还有整个戏台也在由实质转变为纸,数不清的碎纸屑从头顶飘落,从地上飞起,仿佛无数小虫,疯狂涌到赤鬼和诡新娘身上,要将她们糊成纸人。
然而这种转变尚未完成,一个黑洞洞的枪口就顶在长靠武生后脑上。
砰!
桑雀一枪崩碎了武生的脑袋,武生未曾倒下,被崩碎的血肉半空中化成纸,迅速聚成一个纸人脑袋,猛地转到后面,用呆滞没有灵气的双眼盯着桑雀。

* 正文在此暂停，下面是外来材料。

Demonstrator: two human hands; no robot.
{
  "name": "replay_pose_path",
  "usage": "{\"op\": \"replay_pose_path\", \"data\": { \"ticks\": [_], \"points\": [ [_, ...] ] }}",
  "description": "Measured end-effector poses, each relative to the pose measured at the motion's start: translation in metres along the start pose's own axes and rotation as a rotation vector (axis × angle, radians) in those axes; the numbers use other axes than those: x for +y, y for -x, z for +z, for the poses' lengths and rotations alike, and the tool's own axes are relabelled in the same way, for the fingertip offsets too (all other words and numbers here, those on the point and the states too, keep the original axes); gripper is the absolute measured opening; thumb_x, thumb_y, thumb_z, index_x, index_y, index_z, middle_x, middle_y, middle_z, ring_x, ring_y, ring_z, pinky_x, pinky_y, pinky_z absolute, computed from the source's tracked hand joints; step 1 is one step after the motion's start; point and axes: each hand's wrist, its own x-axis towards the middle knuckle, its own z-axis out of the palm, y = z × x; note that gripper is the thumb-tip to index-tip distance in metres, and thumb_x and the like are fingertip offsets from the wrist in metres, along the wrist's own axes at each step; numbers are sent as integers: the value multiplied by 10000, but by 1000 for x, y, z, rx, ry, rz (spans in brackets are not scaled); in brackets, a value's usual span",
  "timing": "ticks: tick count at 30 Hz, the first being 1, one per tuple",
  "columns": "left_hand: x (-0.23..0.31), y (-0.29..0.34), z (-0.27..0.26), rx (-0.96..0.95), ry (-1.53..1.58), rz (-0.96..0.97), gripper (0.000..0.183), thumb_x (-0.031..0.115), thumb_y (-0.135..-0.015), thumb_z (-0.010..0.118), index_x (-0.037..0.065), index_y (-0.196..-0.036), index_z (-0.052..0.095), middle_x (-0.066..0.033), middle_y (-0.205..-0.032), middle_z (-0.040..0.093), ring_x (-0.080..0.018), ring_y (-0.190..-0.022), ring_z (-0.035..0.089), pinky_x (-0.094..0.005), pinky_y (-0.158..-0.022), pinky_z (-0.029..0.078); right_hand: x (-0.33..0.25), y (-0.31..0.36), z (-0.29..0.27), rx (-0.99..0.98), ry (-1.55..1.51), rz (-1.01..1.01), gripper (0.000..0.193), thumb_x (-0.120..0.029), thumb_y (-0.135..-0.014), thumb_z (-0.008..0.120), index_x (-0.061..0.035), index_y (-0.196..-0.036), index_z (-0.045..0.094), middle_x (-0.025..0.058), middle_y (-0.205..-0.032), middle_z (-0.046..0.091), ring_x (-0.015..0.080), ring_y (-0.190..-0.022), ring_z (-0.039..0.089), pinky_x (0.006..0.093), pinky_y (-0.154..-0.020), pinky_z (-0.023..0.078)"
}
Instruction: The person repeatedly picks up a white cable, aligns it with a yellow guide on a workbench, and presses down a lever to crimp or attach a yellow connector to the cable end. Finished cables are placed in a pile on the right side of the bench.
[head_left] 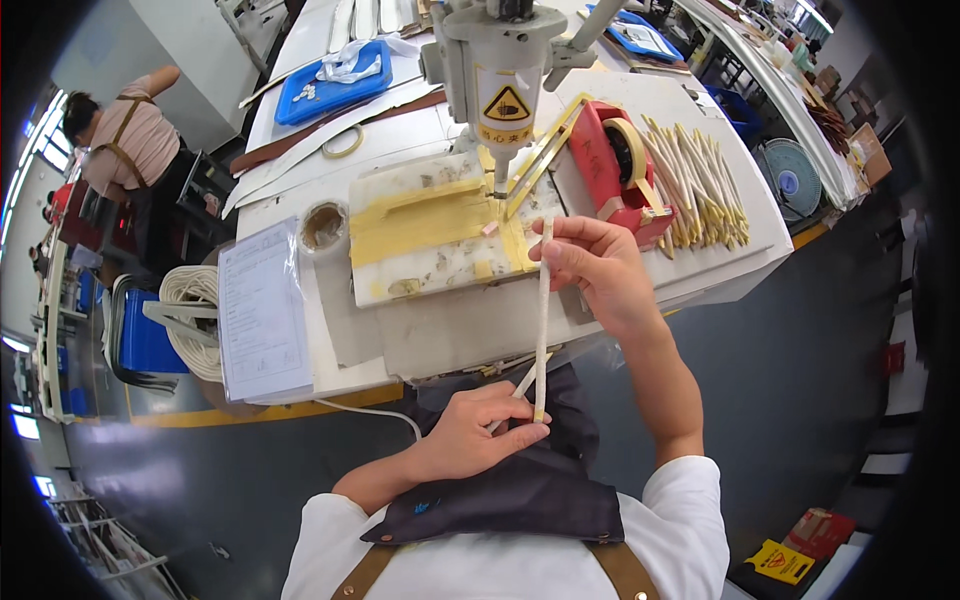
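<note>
A short white cord piece (543, 320) stretches between my two hands above my lap, its lower tip wrapped in yellow. My right hand (600, 265) pinches its upper end between thumb and fingers, just in front of the white cutting block (375, 275), which is partly covered with yellow tape. Low and nearer my body, my left hand (478, 428) is closed on the lower end, with another stretch of white cord (525, 380) passing by its fingers. Over the block hangs a grey machine head (500, 60) with a narrow metal tip. A red tape dispenser (590, 150) stands beyond my right hand.
Many white cords with yellow ends (700, 190) lie right of the dispenser. At left are a tape roll (325, 228), a sleeved paper sheet (262, 315) and a white cord coil (190, 310). Farther back sits a blue tray (300, 105). A person (140, 150) bends at far left.
</note>
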Motion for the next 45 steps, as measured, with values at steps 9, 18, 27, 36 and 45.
{"op": "replay_pose_path", "data": {
  "ticks": [9, 18, 27, 36, 45],
  "points": [
    [2, -4, -1, 22, -92, 8, 177, 55, -888, 735, 49, -1059, 779, -40, -813, 616, -110, -659, 514, -273, -618, 413, -44, 20, -18, 44, 89, -325, 180, -32, -904, 740, 17, -1070, 688, 96, -983, 724, 112, -793, 694, 247, -691, 582],
    [-14, 6, -20, -44, -178, -70, 374, -1, -1003, 456, 62, -1336, 615, -120, -1145, 704, -240, -860, 664, -336, -840, 540, -89, -6, -145, 913, 691, -894, 129, -9, -862, 773, 2, -962, 693, 80, -908, 712, 118, -750, 685, 255, -719, 560],
    [-17, 10, -21, 72, -44, -217, 409, -28, -1013, 499, -16, -1419, 443, -128, -1235, 715, -157, -756, 677, -289, -707, 582, -54, 6, -126, 876, 1449, -1155, 214, 36, -759, 745, -58, -948, 715, 116, -967, 700, 315, -850, 680, 421, -744, 556],
    [-20, 6, -20, 219, -24, -168, 204, 5, -980, 600, -62, -1169, 639, -130, -906, 732, -141, -703, 680, -257, -640, 557, 12, 56, 7, -531, 927, -589, 263, -199, -818, 810, -39, -988, 689, 138, -995, 672, 353, -929, 671, 430, -793, 543],
    [-13, 45, -59, 382, -202, -190, 204, 81, -853, 802, 18, -1044, 768, -95, -828, 738, -138, -668, 664, -284, -615, 528, 17, 43, -1, -610, 698, -404, 120, -56, -823, 757, -31, -929, 708, 105, -920, 695, 265, -840, 716, 364, -727, 566]
  ]
}}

碎纸屑洪流般汇聚到桑雀脚下,眨眼间就将她半个身体吞没,变成纸扎的腿。
桑雀对此毫不畏惧,面无表情地问,“不怕枪,那你一定怕火吧?”
话音未落,桑雀早就划破的掌心燃起阴火,一把掐住扎纸匠的脖子,顺便打下震卦以防万一。
阴火瞬间点燃扎纸匠整个脑袋,扎纸匠挣扎后退,洪水般的纸屑脱离桑雀,全都朝着扎纸匠的脑袋涌去,试图压灭阴火。
桑雀根本不给他任何机会,通过刚才的交手,她就知道这个武生还未到五层,她果断取出之前阴童半路顺来的饿死鬼胃袋,染上血朝着扎纸匠砸出去。
胃袋好像一个大口袋,在半空中变大,上面还带着干枯的血管和黑褐色的血肉,兜头盖在扎纸匠身上又迅速收缩,将其挤压成一个肉团。
阴火未灭,有要烧穿胃袋的趋势,桑雀重新装好子弹,走过去对着胃袋再开一枪。